Nothing in the listing should be altered when it is copied, and no picture goes into the copy.

━━━━━ Raw data ━━━━━

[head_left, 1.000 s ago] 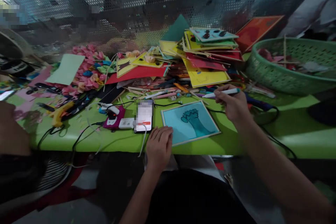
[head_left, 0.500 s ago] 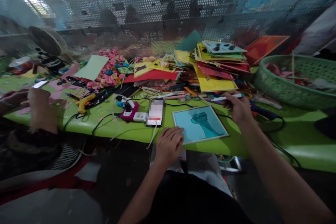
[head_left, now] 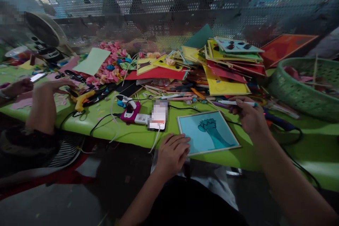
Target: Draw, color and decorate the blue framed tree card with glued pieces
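A light blue card [head_left: 209, 132] with a darker tree-like shape and a pale stick frame lies on the green table [head_left: 265, 152] in front of me. My left hand [head_left: 172, 152] rests at the card's near left corner, fingers loosely curled and touching its edge. My right hand [head_left: 250, 116] hovers just right of the card's far corner, closed around a white marker [head_left: 237, 103] with a teal cap that points right.
A phone [head_left: 158, 116] and a pink charger block [head_left: 129, 112] with cables lie left of the card. Behind are piled coloured cards [head_left: 225, 67], paper flowers [head_left: 108, 70] and a yellow glue gun [head_left: 83, 99]. A green basket [head_left: 304, 84] stands right. Another person's arm [head_left: 42, 106] works at left.
The camera view has swung slightly left and down. My hands keep their places at the card, the right one still holding the marker. The person at left has reached an arm onto the table.
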`<act>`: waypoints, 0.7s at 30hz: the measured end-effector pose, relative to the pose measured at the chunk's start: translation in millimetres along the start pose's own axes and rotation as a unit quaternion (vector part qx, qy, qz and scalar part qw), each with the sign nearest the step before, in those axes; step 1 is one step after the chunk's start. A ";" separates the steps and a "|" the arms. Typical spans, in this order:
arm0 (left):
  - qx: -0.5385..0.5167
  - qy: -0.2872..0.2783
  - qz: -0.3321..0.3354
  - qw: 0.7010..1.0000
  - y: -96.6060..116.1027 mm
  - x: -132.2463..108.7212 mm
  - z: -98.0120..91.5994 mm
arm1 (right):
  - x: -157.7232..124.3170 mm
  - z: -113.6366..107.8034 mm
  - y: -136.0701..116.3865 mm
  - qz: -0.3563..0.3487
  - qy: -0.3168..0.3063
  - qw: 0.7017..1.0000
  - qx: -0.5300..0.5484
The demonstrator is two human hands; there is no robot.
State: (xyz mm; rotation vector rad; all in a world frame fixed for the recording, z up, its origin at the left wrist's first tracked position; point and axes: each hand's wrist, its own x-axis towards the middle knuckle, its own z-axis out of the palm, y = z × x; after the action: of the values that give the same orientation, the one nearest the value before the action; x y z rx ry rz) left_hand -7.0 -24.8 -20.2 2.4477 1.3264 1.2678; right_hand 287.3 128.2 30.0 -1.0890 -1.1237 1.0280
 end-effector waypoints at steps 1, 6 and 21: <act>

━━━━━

Expected output:
[head_left, 1.000 s ago] 
[head_left, 0.500 s ago] 
[head_left, now] 
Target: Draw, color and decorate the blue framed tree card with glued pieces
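A light blue card [head_left: 209, 132] with a darker tree-like shape and a pale stick frame lies on the green table [head_left: 265, 152] in front of me. My left hand [head_left: 172, 152] rests at the card's near left corner, fingers loosely curled and touching its edge. My right hand [head_left: 250, 116] hovers just right of the card's far corner, closed around a white marker [head_left: 237, 103] with a teal cap that points right.
A phone [head_left: 158, 116] and a pink charger block [head_left: 129, 112] with cables lie left of the card. Behind are piled coloured cards [head_left: 225, 67], paper flowers [head_left: 108, 70] and a yellow glue gun [head_left: 83, 99]. A green basket [head_left: 304, 84] stands right. Another person's arm [head_left: 42, 106] works at left.
The camera view has swung slightly left and down. My hands keep their places at the card, the right one still holding the marker. The person at left has reached an arm onto the table.
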`<act>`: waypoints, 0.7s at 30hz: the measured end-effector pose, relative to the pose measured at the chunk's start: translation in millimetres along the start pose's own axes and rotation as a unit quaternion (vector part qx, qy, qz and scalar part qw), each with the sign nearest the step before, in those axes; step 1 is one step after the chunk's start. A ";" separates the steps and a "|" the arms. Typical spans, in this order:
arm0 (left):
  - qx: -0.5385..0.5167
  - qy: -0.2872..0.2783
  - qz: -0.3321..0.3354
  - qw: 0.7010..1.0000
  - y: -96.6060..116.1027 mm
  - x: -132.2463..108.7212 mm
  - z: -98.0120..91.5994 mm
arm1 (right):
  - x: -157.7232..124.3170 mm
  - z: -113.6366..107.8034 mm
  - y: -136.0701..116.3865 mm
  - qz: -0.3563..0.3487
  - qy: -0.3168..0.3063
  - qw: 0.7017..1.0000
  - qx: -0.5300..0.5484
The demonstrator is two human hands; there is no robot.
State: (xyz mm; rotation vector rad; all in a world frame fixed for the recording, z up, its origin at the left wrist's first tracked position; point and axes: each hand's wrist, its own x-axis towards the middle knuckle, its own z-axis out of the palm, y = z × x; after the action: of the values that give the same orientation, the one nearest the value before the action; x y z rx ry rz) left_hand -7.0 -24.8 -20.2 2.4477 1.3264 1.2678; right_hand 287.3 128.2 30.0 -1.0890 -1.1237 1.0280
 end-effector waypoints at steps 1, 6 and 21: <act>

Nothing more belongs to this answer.